Well, this was an unexpected result of the disaster that I referred to a few days ago.
I am clean. Five days now. I went through no withdrawls from the heroin that I had been physically and emotionally dependent on the past five month.
I stayed in the hospital with my friend and ex while he underwent surgery on the toes that were severely damaged by the evil lawnmower. Now I am temporarily living with him while he recovers. It is a true miracle how well he is doing already. I feel stronger just being around him and his God given strength.
I have made two huge decisions I’m the past few days. First is that I am going to stay clean and to help me is my spiritual community, my positive peoples, and I will be going inpatient for drug addiction help at a facility that helped me before. Several years ago they helped me and I know they will again help me to stay clean and find a place to live. Secondly, I am going to return to the work force. With my experience and love of helping others I will begin working home care while I become certified as a STNA. I already have been given the position in my church of Head of Compassionate Care. So I will be doing God’s work in gratitude and couldn’t be happier.

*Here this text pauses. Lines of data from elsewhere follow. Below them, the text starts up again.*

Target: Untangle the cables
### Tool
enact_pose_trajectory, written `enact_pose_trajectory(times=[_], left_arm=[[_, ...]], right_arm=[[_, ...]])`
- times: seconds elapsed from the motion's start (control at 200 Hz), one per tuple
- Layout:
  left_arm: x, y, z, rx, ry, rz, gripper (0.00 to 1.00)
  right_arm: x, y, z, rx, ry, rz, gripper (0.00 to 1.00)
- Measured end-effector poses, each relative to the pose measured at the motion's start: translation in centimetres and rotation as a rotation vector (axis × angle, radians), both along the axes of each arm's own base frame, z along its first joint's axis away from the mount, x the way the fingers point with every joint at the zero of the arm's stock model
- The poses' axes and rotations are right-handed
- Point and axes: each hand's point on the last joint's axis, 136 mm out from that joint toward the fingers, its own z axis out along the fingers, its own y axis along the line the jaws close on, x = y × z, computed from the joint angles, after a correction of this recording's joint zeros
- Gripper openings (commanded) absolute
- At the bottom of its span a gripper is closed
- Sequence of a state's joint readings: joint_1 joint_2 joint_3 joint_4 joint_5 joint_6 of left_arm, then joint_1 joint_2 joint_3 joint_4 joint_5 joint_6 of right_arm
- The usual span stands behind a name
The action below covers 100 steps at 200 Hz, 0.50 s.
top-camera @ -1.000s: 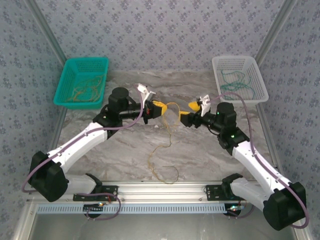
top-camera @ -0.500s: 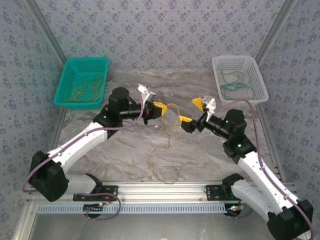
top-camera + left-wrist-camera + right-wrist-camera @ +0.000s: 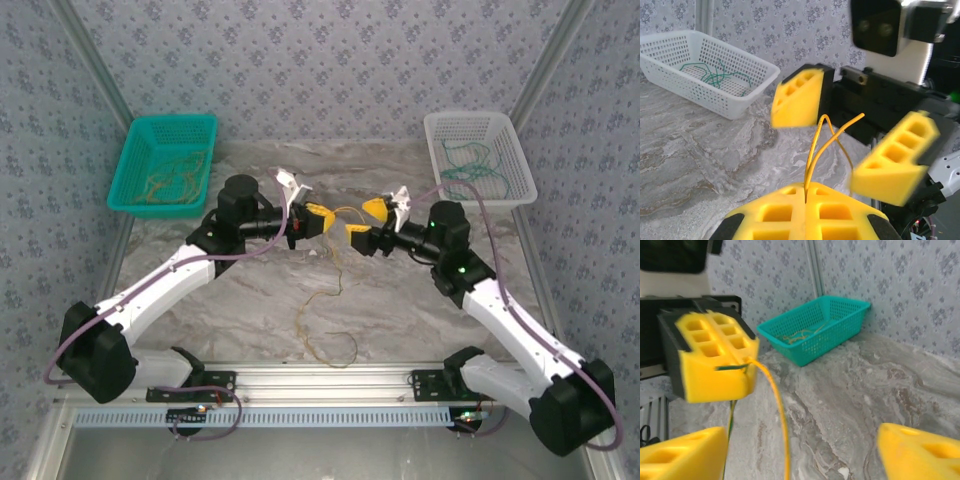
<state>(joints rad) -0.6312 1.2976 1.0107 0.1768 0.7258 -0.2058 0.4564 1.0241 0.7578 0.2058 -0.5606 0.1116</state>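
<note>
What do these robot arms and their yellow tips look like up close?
The left arm and right arm are white links with black joints, each trailed by a thin purple cable. Green lights glow on the right arm. The left end effector and right end effector each carry two chunky yellow fingers with square hollow cells.

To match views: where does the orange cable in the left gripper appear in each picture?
Top external: orange cable loops beside the left gripper, centre.
Left wrist: the cable rises from bottom centre.
Right wrist: the cable arcs down, left of centre.
Shared landmark: the left gripper clamping it.
</note>
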Motion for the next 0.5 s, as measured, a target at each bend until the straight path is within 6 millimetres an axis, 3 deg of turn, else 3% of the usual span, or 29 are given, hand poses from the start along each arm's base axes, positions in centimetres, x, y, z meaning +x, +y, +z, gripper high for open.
enact_pose_trajectory(times=[0.065,0.115,0.175,0.225,0.255,0.33,0.385,0.5], left_arm=[[-0.1,-0.1,0.0,0.000,0.000,-0.003,0.01],[-0.2,-0.1,0.0,0.000,0.000,-0.005,0.07],[-0.2,-0.2,0.0,0.000,-0.002,-0.006,0.16],[-0.2,-0.2,-0.1,-0.002,0.003,-0.004,0.26],[-0.1,-0.2,-0.1,-0.002,-0.002,-0.002,0.28],[0.0,-0.1,-0.7,0.003,0.004,0.007,0.18],[0.0,0.0,-1.2,0.006,0.016,0.013,0.00],[0.1,0.1,-1.9,0.014,0.019,0.018,0.00]], right_arm=[[0.7,0.3,-0.5,-0.013,0.019,-0.011,0.16],[1.1,0.3,-0.7,-0.019,0.026,-0.029,0.08],[1.3,0.0,-0.8,-0.026,0.028,-0.049,0.00],[1.6,-0.2,-0.8,-0.025,0.033,-0.069,0.00],[1.7,-0.3,-0.7,-0.027,0.029,-0.076,0.00],[1.7,-0.6,-0.5,-0.026,0.024,-0.092,0.00],[1.5,-0.7,-0.2,-0.022,0.017,-0.096,0.00],[1.1,-0.9,0.5,-0.013,0.004,-0.095,0.00]])
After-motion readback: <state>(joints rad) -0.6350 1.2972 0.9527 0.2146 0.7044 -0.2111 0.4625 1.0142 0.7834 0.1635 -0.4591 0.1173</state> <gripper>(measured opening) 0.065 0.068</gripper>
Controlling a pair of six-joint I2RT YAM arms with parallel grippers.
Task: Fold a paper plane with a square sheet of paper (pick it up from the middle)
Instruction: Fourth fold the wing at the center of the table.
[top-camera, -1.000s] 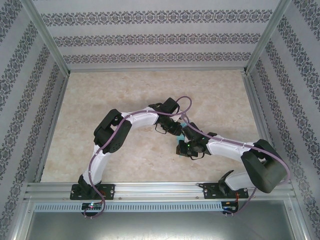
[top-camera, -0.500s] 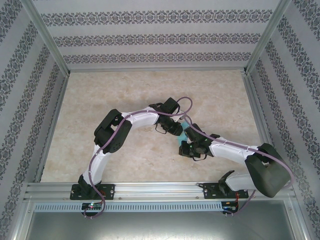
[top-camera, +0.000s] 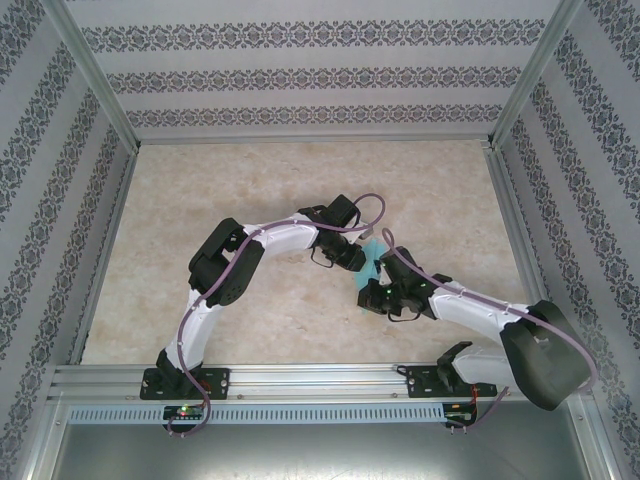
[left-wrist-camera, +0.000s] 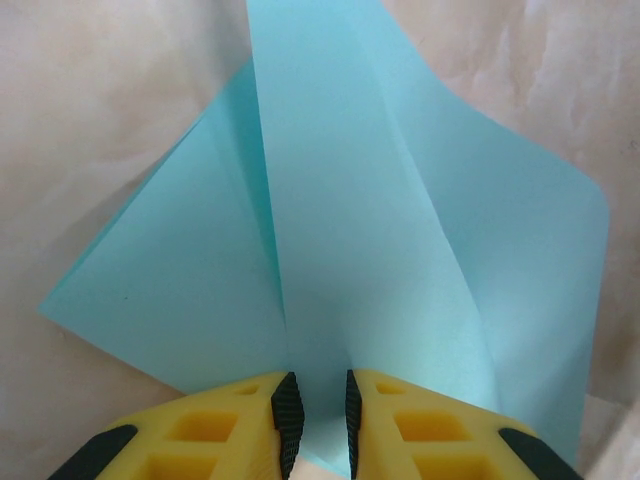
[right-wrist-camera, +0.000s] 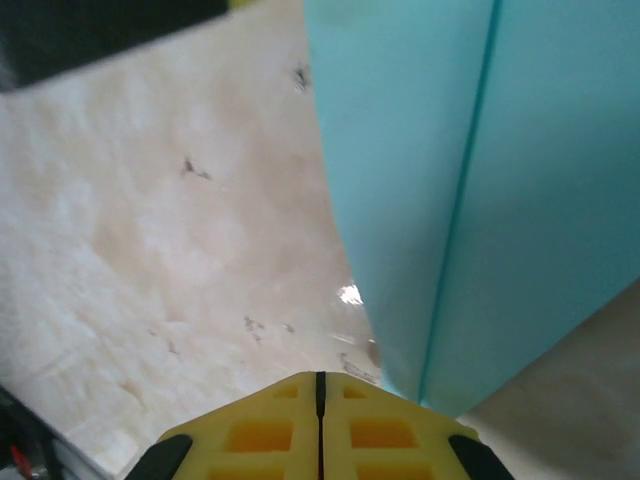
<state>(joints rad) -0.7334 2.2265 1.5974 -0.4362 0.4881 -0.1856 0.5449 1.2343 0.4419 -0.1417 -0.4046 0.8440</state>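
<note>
Quick surface notes from my feed. The sheet of paper (left-wrist-camera: 370, 230) is thin, smooth turquoise stock, mostly matt, with a soft sheen along the creases. The left claw (left-wrist-camera: 318, 410) has yellow moulded plastic fingers, slightly waxy, with black ribbed rubbery-looking pads (left-wrist-camera: 288, 408). The right claw (right-wrist-camera: 320, 385) is the same yellow plastic. The worktop (right-wrist-camera: 150, 250) looks like beige marbled laminate, smooth and semi-gloss. I get one small bright glint off it, plus a few dark scuffs. The arm shells (top-camera: 285, 237) are white and black plastic, fairly matt. The frame rails (top-camera: 300, 378) are brushed aluminium. The walls (top-camera: 300, 75) are printed patterned paper or cloth (can't tell which) and flat matt.
</note>
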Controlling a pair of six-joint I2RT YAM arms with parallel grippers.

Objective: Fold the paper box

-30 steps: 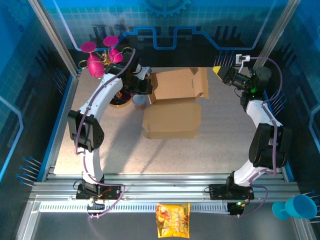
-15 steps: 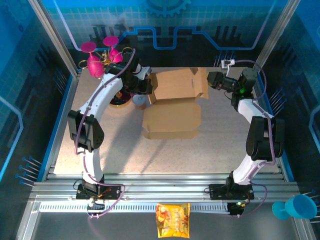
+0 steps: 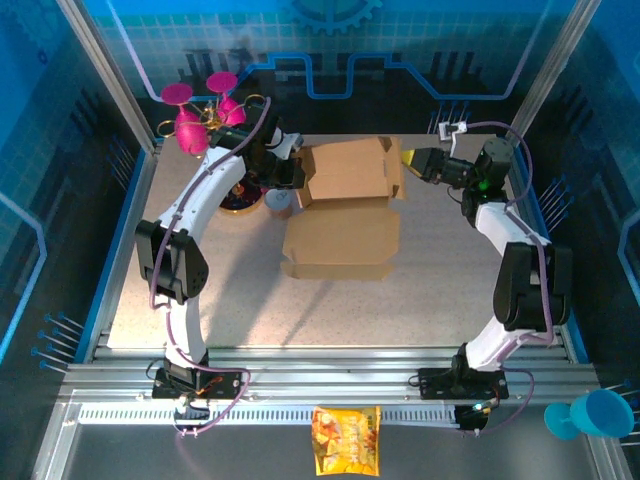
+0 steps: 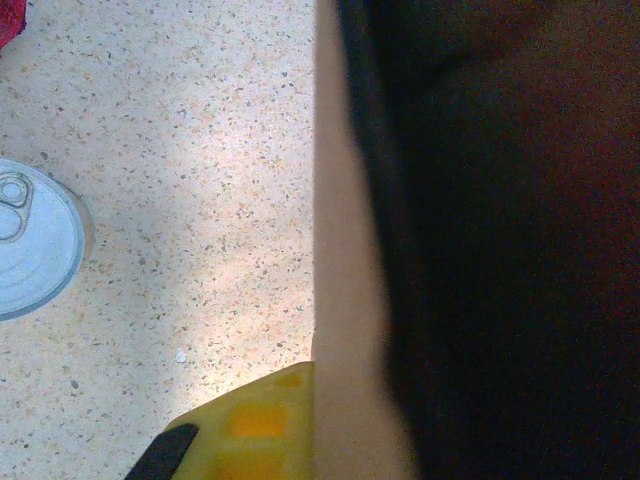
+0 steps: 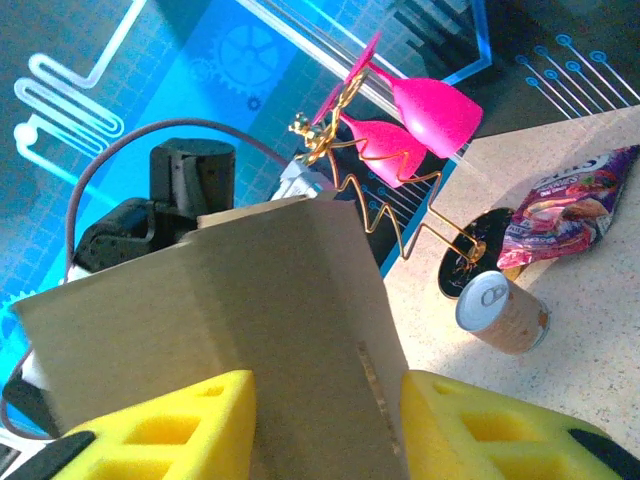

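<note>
Right end effector (image 5: 325, 410) agape at brown paper box (image 3: 342, 238) flap.

- Top external: fixed high behind the arm bases, facing forward and down. It stands far enough back to take in the whole bench (image 3: 200, 300).
- Left wrist: very near, looking straight down on the bench along an edge of the paper box (image 4: 345, 300).
- Right wrist: low and near, facing across the paper box toward the far-left corner.
- Shared: the can (image 4: 35, 245) appears in all three views, and the pink glasses (image 5: 420, 110) in the top and right wrist views.
</note>
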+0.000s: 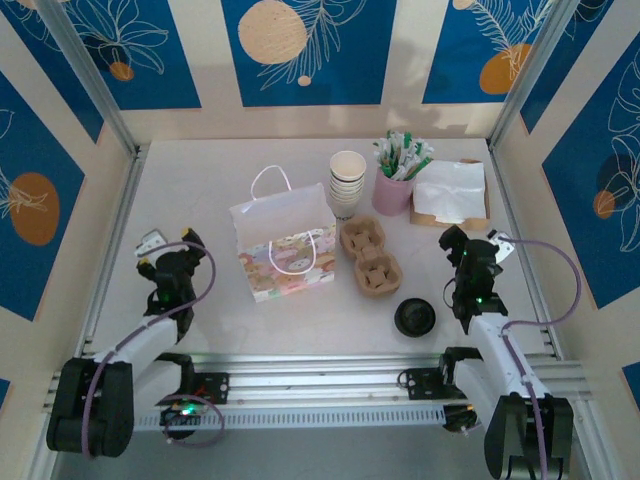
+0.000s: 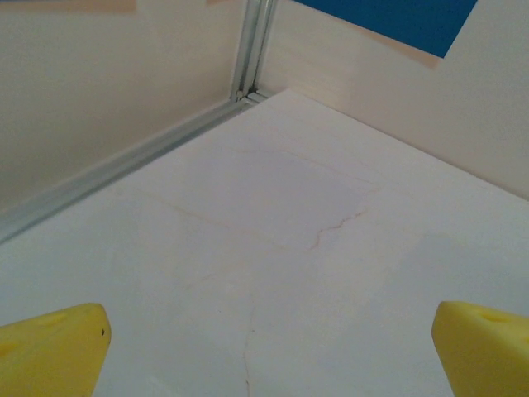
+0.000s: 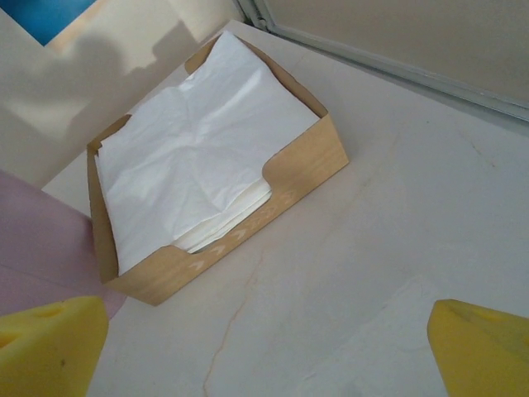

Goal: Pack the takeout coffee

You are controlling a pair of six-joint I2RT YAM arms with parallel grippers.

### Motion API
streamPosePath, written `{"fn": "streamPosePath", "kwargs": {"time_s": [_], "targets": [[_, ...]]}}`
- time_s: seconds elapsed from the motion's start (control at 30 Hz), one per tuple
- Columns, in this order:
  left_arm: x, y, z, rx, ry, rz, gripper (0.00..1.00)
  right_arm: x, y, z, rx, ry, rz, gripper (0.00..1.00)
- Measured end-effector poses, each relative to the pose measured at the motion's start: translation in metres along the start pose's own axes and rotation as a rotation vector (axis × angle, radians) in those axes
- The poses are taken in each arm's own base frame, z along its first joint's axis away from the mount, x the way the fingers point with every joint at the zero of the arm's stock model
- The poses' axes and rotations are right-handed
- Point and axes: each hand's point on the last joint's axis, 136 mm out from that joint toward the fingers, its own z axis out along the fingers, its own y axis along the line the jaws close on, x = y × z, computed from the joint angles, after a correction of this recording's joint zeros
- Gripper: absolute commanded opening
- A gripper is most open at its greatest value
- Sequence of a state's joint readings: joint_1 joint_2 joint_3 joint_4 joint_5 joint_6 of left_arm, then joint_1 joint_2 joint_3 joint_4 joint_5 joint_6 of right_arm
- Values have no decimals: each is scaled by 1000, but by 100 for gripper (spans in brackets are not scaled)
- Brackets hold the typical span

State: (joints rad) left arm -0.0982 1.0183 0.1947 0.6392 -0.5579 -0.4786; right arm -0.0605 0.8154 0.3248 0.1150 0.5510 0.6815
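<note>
The takeout coffee (image 1: pixel 414 317) is pictured just beside the cup carrier (image 1: pixel 372 258), near the right gripper (image 3: pixel 269 347), which, like the left gripper (image 2: pixel 269 347), is spread wide and empty. It is judged light and crushable, best gripped gently, low on its sides.

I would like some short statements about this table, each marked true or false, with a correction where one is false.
1. In the top view the gift bag stands left of the cardboard carrier. True.
2. The takeout coffee sits in the carrier. False: it stands on the table, apart from the carrier.
3. The left tool and the right tool are open and hold nothing. True.
4. The napkin box is empty. False: white napkins fill it.
</note>
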Motion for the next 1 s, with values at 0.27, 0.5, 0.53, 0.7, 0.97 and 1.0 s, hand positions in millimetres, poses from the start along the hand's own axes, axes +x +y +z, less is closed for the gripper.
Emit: {"fn": "streamPosePath", "kwargs": {"time_s": [0.27,0.5,0.53,0.7,0.97,1.0], "targets": [[14,12,-10,-20,34,-265,96,-2,-17,2,56,-1,118,99],[-26,-16,-28,31,133,-432,86,-6,-23,4,52,6,204,99],[-37,-23,-32,50,142,-448,86,-6,-22,4,42,12,210,99],[-73,-58,-49,168,213,-446,88,-3,-15,4,3,35,219,99],[-51,-118,-71,448,464,-130,96,7,6,5,-104,104,176,99],[-48,-118,-72,450,478,-106,96,9,8,6,-114,118,166,99]]}}
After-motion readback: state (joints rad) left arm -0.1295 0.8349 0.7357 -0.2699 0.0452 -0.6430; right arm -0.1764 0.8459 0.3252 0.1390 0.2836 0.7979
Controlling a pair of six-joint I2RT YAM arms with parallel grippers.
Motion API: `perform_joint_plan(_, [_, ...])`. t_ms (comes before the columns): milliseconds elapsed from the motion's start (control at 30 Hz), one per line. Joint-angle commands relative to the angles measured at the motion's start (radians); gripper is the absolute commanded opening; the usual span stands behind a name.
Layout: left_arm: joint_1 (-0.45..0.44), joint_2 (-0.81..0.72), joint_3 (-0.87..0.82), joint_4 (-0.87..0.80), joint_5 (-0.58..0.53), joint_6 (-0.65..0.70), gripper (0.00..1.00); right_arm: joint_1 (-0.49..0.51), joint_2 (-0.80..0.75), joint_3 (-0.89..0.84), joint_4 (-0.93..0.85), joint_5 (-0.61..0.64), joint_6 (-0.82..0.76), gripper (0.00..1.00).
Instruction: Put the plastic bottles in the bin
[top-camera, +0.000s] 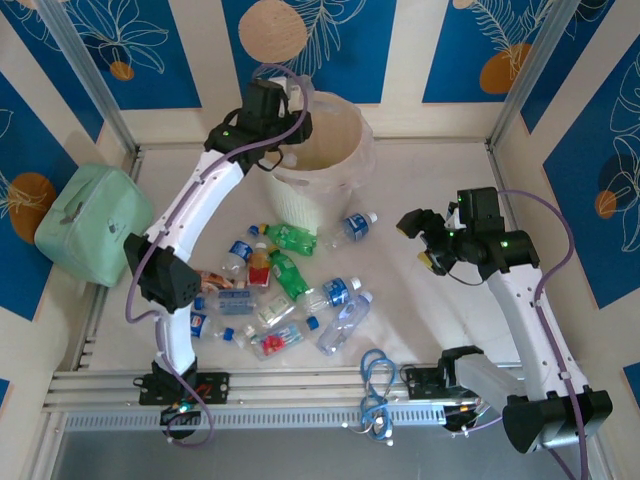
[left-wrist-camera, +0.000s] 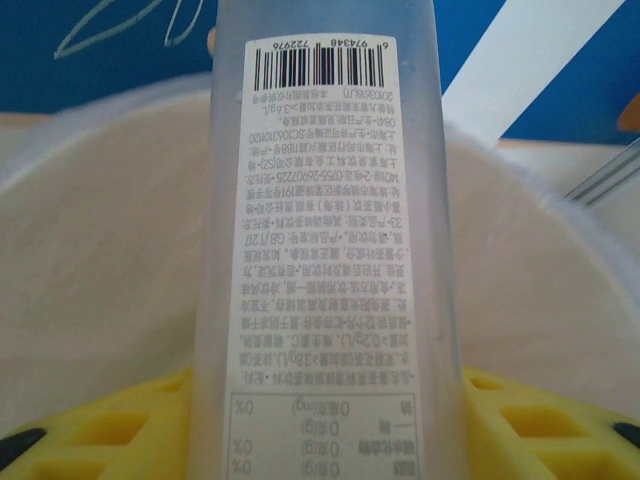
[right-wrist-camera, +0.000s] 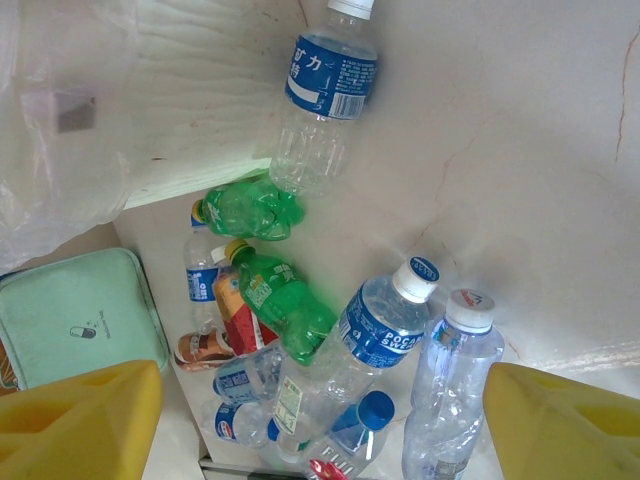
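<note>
I read upside-down Chinese print, a barcode and "0%" on the white label (left-wrist-camera: 325, 220) of one bottle (left-wrist-camera: 330, 15); "POCARI SWEAT" on a blue-label bottle (right-wrist-camera: 385, 325).

The left arm (top-camera: 197, 205) and right arm (top-camera: 535, 320) are built of white links joined by black housings. Purple cables (top-camera: 568, 240) are looped along both. A green light (top-camera: 504, 240) is shown on each wrist housing. The fingers (right-wrist-camera: 80, 420) are moulded in yellow, with square recesses.
</note>
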Motion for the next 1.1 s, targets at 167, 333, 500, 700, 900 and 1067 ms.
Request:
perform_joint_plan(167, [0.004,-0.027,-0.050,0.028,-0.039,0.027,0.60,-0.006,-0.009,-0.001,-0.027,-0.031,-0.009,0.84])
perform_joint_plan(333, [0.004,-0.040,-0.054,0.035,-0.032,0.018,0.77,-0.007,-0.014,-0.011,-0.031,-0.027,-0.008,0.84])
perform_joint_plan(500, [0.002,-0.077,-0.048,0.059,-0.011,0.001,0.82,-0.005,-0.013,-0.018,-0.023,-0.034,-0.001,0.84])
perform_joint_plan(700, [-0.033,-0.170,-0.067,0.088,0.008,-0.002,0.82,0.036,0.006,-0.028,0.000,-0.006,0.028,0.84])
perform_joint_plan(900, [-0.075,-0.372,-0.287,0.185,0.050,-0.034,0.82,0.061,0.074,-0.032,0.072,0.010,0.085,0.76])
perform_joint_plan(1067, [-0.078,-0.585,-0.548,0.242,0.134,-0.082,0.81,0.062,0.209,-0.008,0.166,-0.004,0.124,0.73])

Basically I have always seeked out to help people, knowing that this always helped me as well. Now I feel as if I have a purpose in my life and a reason to get up in the morning. I also smile again. Lots. This is another miracle in my eyes and heart.
Things haven’t always been easy for me and still are not easy or simple. I still slip mentally and have my moments but I have been flooded by loving hearts and God’s love out of nowhere and find myself suddenly blessed. I trust in eveything that I ever believed that this will continue as long as I continue forward.